------ DATA TO PROCESS

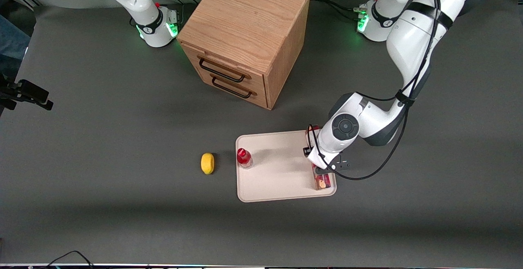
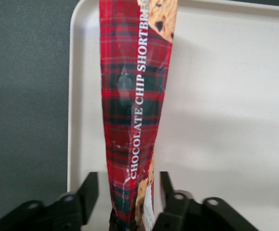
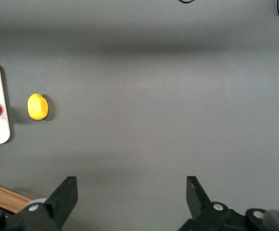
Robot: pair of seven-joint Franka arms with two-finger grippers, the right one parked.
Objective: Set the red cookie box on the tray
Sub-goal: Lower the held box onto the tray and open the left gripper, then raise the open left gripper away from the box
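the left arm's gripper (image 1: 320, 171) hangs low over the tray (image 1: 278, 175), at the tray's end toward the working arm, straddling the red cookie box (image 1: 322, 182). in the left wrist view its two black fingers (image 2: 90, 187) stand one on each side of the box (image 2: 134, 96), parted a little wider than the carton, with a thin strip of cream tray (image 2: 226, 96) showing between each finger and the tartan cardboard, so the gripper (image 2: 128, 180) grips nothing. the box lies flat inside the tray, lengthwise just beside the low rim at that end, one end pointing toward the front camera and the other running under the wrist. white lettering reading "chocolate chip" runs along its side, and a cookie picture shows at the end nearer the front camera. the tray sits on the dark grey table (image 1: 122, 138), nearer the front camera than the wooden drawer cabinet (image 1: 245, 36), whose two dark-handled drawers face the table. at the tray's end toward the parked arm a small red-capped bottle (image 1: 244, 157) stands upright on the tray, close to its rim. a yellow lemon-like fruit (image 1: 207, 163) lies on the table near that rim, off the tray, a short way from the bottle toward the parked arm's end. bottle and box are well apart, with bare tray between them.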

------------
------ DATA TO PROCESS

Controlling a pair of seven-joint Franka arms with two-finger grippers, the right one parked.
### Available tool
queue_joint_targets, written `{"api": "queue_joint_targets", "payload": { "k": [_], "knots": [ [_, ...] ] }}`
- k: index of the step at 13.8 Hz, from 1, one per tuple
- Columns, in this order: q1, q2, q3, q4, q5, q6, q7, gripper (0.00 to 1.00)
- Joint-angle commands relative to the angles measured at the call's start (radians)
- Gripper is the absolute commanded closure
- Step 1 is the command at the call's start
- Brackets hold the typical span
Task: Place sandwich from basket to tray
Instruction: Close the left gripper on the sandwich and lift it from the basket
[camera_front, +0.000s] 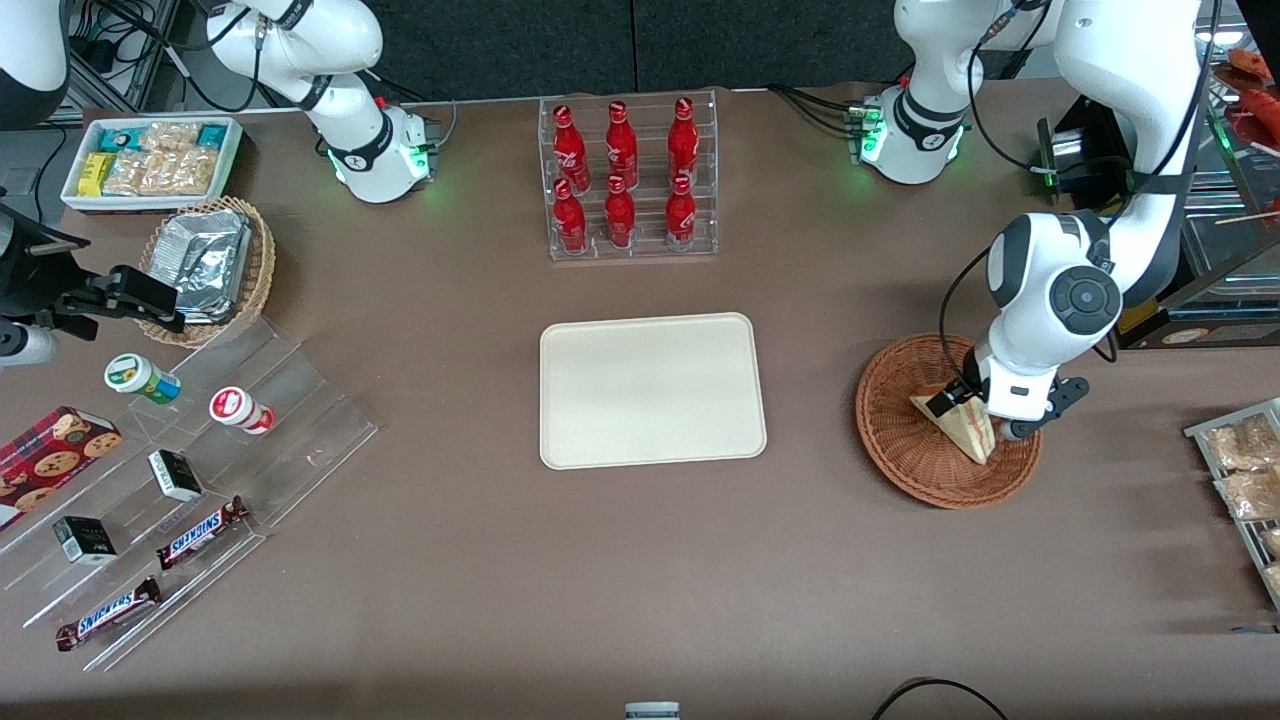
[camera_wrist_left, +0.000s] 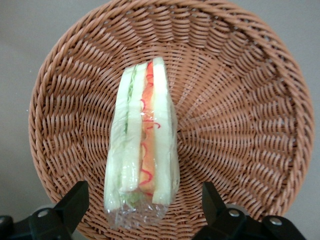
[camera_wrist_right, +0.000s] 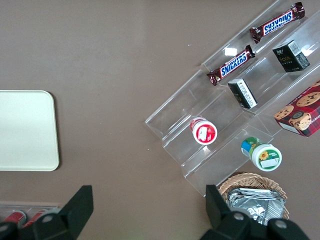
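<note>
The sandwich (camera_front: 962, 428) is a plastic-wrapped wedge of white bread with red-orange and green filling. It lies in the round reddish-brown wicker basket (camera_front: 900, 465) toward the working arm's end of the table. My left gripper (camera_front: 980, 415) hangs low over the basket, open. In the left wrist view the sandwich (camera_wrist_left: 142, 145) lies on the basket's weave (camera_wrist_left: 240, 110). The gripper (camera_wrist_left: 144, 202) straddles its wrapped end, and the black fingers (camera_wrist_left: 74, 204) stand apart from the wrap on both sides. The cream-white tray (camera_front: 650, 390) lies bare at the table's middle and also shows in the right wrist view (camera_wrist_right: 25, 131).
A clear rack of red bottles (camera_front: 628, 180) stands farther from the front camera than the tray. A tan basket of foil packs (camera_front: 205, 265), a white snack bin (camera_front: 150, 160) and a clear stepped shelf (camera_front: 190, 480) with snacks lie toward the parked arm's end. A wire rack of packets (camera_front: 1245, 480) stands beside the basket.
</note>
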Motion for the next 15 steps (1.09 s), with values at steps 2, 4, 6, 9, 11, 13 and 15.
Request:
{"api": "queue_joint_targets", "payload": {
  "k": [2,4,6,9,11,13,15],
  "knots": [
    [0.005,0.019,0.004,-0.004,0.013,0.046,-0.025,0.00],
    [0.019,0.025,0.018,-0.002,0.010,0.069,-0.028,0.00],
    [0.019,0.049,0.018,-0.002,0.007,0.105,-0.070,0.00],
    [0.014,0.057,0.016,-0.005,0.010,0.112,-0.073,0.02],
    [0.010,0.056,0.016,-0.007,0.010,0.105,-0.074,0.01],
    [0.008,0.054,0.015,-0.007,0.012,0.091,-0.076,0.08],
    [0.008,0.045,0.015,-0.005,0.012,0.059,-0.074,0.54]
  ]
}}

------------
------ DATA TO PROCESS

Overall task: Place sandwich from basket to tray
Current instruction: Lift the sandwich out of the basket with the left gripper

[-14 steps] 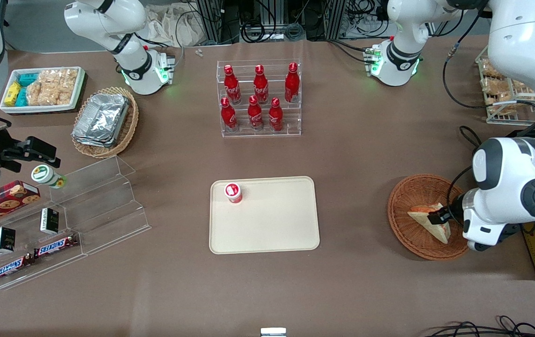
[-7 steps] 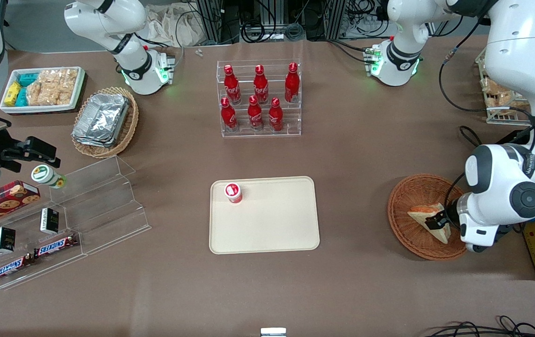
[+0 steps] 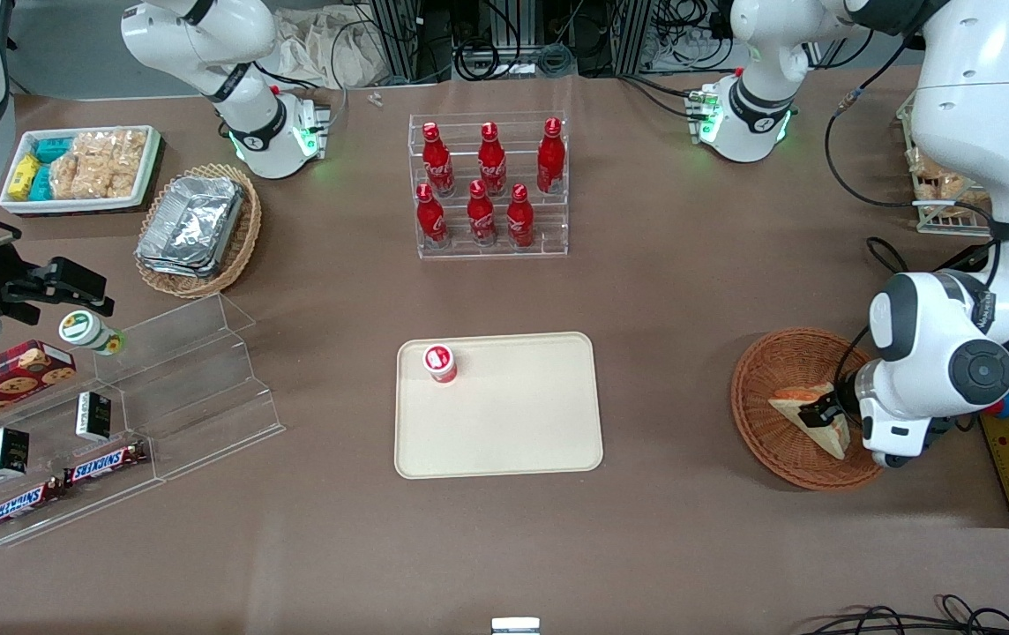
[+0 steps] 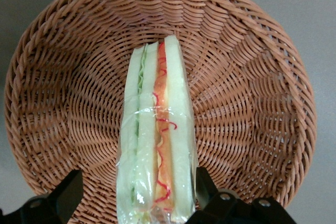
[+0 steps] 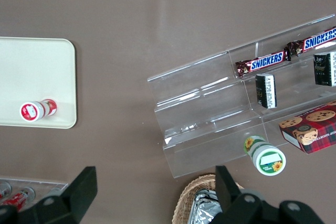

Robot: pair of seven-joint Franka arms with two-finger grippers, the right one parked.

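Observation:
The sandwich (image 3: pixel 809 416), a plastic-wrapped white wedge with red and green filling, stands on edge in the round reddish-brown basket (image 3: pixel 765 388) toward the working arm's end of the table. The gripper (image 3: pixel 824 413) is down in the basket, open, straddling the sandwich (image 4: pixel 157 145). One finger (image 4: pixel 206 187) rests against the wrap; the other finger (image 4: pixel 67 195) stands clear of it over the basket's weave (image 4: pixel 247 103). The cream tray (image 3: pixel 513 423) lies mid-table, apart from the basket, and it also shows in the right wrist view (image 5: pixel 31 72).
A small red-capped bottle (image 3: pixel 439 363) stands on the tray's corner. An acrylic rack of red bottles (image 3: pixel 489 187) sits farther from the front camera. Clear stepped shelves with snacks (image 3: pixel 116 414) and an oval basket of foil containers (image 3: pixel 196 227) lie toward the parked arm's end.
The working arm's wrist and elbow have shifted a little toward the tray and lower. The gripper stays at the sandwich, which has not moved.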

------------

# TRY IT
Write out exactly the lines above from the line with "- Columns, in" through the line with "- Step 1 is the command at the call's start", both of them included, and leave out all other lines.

# RESULT OF THE EXERCISE
- Columns, in this order: q1, q2, q3, q4, q5, q6, q7, gripper (0.00 to 1.00)
- Joint-angle commands relative to the angles measured at the call's start (radians)
- Gripper is the absolute commanded closure
- Step 1 is the command at the call's start

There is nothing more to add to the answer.